→ **Description of the task**
The reply to the records below should contain exactly the lines from the line with "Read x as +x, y" through the line with "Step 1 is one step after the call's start", and nothing besides.

── Supplied records ──

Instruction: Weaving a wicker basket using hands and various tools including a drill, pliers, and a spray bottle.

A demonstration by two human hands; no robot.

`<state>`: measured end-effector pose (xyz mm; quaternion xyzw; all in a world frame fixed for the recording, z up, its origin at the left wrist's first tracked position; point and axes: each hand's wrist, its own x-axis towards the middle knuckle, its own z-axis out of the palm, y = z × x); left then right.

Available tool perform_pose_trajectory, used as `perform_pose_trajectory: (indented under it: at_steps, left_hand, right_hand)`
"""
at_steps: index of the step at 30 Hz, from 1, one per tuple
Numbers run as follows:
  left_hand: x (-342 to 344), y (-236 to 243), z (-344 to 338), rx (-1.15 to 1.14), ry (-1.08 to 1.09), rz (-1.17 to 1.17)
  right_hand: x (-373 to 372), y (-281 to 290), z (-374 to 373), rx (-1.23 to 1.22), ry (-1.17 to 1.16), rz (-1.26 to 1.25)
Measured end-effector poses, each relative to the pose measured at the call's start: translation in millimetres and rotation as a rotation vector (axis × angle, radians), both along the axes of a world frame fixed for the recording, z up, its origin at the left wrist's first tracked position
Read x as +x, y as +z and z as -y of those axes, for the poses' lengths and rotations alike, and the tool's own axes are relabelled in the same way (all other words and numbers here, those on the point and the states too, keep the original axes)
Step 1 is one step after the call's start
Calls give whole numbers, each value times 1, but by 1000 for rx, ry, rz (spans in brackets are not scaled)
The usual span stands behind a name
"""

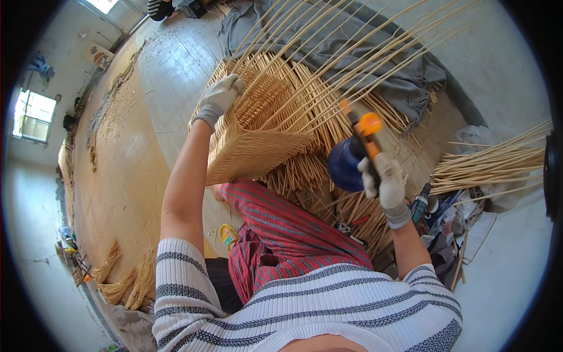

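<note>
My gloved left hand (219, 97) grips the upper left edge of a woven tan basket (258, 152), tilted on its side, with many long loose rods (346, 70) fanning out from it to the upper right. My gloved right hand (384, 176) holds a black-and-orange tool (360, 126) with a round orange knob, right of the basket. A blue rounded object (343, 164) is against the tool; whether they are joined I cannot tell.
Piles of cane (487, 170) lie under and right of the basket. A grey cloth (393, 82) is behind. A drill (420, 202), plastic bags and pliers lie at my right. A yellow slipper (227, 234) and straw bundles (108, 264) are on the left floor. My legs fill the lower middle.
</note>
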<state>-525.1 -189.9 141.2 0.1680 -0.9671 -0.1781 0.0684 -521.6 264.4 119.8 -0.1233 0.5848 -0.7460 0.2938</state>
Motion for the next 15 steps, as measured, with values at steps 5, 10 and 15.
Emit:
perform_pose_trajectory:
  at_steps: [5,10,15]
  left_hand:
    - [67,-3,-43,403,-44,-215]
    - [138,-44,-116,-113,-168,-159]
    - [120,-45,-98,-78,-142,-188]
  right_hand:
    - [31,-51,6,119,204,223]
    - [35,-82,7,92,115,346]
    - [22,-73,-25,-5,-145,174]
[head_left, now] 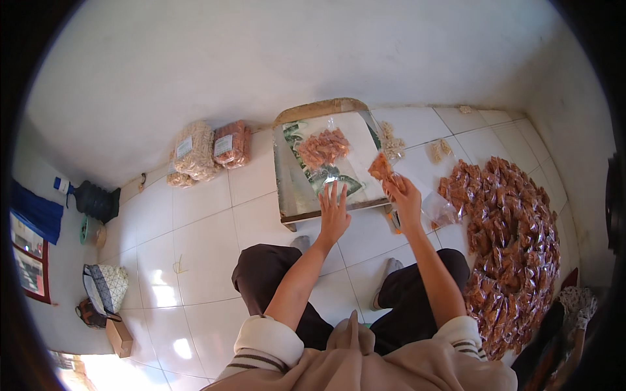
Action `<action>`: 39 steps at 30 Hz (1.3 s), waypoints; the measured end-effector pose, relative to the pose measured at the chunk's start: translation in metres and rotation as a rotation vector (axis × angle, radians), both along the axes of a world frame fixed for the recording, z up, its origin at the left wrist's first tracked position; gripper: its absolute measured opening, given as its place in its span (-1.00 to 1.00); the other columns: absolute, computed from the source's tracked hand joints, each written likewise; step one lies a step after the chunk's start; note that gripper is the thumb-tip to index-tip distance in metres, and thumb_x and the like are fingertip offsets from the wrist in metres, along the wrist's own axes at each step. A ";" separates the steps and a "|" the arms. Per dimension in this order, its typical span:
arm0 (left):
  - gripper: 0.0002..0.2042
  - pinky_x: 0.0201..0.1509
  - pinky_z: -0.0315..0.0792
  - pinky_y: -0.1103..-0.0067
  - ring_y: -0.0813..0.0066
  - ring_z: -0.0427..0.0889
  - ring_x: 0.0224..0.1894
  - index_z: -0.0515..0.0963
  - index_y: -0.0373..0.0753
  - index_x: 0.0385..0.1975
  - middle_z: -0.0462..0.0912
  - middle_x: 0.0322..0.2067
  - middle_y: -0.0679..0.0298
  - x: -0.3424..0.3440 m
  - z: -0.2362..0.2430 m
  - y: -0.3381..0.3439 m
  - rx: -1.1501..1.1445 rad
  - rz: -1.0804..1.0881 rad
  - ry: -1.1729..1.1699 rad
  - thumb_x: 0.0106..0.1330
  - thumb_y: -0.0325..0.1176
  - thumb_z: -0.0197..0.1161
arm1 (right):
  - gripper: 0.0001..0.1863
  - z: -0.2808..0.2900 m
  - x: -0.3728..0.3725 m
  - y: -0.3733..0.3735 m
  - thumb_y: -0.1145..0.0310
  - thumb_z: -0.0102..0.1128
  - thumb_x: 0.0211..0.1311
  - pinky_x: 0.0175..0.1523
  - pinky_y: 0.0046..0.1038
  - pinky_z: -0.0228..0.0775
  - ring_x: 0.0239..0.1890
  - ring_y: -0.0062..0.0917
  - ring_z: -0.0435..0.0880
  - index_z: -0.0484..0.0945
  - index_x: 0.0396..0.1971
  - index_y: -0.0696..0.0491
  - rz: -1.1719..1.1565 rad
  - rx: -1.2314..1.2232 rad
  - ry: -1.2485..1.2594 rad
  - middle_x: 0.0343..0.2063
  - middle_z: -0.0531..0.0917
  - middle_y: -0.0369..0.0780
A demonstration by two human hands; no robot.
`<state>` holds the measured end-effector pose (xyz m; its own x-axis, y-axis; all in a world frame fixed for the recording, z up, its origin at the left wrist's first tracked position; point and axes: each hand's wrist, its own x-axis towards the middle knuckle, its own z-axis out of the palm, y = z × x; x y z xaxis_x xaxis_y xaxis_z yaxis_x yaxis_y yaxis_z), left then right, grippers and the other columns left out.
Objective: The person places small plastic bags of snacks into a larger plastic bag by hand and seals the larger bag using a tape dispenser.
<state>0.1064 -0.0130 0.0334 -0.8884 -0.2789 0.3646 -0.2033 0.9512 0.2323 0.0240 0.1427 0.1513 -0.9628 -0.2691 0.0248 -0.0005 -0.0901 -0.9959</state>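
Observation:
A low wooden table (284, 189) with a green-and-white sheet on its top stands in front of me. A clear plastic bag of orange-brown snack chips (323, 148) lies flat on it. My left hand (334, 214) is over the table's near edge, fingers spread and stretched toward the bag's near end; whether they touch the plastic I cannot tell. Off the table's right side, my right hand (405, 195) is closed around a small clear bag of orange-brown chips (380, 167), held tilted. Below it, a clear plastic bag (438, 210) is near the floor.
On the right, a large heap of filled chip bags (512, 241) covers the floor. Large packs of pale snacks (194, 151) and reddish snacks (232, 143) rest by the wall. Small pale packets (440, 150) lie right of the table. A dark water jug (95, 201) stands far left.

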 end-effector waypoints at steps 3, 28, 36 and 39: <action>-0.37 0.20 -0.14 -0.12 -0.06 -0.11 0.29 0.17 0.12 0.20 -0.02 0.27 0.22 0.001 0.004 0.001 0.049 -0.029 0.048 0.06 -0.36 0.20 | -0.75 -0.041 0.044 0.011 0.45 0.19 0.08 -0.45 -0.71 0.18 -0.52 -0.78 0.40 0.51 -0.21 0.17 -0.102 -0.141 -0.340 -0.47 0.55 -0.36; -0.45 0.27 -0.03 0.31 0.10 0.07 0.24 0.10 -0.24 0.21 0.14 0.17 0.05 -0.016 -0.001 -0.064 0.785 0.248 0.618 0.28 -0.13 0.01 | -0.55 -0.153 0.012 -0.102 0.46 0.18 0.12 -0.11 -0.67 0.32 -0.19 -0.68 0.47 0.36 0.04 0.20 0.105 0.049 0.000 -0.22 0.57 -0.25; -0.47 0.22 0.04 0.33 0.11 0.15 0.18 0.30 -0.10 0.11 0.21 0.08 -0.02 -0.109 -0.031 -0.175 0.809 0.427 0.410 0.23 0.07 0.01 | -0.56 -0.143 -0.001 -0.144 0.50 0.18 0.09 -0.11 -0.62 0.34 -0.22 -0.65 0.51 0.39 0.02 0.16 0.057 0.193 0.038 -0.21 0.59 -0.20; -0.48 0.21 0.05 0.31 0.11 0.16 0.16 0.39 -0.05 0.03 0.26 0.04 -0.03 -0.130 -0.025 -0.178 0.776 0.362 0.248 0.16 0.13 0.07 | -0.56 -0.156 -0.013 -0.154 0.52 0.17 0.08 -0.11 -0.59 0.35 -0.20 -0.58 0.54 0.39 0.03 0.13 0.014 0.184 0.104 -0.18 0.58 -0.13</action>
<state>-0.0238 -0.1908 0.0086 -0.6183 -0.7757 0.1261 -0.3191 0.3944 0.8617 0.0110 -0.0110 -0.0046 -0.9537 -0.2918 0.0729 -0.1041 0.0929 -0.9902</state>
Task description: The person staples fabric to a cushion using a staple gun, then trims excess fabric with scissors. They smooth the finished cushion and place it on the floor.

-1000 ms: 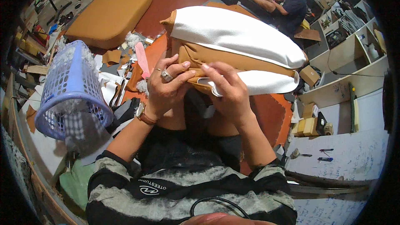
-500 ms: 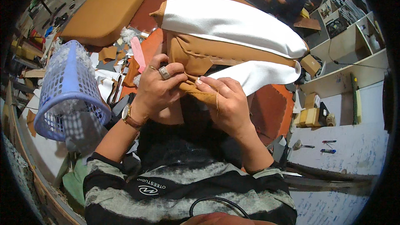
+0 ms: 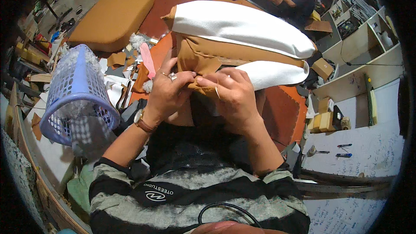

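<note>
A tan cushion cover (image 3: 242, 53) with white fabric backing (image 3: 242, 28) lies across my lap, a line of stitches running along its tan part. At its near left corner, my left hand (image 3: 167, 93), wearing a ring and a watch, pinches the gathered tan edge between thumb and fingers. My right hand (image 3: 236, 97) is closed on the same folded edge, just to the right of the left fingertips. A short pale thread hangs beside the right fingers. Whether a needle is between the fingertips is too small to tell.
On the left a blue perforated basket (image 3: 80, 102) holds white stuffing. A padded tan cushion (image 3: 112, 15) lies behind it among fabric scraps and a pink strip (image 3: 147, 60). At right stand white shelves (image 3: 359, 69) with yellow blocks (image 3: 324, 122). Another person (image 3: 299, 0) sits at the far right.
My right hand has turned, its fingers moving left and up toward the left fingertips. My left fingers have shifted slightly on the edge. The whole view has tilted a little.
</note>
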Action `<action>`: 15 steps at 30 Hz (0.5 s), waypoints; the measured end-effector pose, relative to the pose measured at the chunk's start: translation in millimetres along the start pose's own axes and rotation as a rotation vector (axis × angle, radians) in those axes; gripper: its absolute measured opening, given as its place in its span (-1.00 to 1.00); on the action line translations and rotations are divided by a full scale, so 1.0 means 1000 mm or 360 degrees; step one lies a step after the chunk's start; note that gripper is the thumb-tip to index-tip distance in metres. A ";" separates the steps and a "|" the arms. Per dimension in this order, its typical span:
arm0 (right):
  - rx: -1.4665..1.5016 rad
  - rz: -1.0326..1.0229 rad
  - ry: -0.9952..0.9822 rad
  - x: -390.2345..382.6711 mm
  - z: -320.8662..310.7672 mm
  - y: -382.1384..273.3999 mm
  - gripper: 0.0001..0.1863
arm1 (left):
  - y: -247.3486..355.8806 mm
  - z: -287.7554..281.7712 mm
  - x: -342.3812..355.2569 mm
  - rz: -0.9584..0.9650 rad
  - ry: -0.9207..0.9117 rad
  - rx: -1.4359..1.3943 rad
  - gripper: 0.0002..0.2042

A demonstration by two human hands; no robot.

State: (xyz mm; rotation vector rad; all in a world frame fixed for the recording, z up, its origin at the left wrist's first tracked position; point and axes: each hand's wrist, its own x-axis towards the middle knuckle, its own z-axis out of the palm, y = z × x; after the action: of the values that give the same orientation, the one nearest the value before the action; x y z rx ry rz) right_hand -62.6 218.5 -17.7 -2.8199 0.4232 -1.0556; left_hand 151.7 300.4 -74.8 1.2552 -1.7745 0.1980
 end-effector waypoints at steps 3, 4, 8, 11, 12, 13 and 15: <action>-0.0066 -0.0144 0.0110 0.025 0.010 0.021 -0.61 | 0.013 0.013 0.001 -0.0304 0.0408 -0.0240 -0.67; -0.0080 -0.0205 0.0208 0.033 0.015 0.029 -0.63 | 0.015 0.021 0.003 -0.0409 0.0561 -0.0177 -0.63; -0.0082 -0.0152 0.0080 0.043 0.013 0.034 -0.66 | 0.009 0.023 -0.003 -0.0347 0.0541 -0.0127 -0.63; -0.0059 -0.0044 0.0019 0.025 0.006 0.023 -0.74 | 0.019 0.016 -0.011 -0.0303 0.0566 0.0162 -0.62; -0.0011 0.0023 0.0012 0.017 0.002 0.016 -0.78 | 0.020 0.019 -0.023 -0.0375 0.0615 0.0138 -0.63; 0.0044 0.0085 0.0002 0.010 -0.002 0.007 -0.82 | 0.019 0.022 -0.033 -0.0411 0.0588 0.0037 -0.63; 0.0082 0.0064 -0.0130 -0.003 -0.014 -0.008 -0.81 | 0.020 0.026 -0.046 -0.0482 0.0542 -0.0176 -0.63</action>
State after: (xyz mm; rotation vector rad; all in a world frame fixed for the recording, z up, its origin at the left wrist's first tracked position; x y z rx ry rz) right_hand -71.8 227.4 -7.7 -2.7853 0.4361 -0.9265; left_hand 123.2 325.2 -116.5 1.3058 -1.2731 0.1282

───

→ **Response to the task**
Read x as +x, y as +z and z as -y of those axes, for the poses' lengths and rotations alike, and the tool's own axes are relabelled in the same way (all other words and numbers here, those on the point and the states too, keep the original axes)
Step 1 is one step after the call's start

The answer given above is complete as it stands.